== What to do ==
Please filter the data down to the lines that include the word "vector" and copy them.

== Data shown ==
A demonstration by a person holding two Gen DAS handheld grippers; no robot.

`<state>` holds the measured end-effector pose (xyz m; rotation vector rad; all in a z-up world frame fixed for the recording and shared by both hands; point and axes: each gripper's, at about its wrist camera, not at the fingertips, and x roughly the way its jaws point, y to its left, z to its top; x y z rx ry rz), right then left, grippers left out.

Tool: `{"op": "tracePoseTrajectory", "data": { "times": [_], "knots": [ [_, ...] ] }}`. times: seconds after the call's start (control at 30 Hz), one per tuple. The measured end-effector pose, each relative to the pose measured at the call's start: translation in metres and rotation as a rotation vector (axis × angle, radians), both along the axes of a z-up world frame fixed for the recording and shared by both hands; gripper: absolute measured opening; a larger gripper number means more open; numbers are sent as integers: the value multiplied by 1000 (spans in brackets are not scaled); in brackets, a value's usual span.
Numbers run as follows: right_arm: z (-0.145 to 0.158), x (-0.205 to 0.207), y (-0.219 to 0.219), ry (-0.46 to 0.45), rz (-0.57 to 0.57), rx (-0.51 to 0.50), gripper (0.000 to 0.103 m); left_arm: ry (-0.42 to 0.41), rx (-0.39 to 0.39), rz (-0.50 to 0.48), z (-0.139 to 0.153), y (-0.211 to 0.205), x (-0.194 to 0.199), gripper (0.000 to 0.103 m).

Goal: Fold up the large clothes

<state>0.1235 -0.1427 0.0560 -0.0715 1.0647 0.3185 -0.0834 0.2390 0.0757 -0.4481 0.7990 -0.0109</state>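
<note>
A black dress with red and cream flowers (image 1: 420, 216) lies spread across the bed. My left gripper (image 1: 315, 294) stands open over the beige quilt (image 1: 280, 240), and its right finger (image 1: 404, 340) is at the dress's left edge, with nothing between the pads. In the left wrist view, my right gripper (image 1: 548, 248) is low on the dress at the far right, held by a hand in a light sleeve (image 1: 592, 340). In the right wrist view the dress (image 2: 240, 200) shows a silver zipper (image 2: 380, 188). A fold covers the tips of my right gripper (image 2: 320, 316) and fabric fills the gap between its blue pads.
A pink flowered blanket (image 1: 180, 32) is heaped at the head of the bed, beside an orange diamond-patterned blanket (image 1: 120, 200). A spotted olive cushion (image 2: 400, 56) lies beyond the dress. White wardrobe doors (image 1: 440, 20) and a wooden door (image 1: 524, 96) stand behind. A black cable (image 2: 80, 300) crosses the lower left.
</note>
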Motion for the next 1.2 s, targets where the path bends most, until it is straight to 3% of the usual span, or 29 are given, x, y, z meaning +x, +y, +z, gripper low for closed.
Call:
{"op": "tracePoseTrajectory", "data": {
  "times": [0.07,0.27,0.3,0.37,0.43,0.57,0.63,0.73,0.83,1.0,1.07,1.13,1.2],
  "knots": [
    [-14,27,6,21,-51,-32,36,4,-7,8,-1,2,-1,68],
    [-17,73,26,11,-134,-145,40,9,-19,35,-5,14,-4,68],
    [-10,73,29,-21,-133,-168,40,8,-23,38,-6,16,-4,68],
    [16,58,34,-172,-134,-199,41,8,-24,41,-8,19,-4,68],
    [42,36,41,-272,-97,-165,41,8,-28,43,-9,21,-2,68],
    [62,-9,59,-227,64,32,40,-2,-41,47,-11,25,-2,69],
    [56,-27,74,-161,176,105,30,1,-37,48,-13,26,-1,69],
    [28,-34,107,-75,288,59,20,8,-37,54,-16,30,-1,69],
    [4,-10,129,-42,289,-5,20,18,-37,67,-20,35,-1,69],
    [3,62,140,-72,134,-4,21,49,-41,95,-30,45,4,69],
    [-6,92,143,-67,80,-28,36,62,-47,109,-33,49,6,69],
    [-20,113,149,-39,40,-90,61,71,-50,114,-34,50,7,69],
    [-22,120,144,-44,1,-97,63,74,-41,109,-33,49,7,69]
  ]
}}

== Task output ==
`<state>` holds the measured end-effector pose (xyz m; rotation vector rad; all in a z-up world frame fixed for the recording and shared by both hands; point and axes: each gripper's, at about its wrist camera, not at the fingertips, and x roughly the way its jaws point, y to its left, z to its top; x y z rx ry rz), right then left, grippers left out.
Tool: `{"op": "tracePoseTrajectory", "data": { "times": [_], "knots": [ [_, ...] ] }}`. times: seconds after the call's start (control at 30 Hz), one per tuple. The measured end-effector pose, each relative to the pose measured at the call's start: translation in metres and rotation as a rotation vector (axis × angle, radians), both along the axes of a z-up world frame fixed for the recording and shared by both hands; gripper: absolute measured opening; a larger gripper number means more open; numbers are sent as integers: the value multiplied by 1000 (spans in brackets are not scaled); in brackets, a value's usual span.

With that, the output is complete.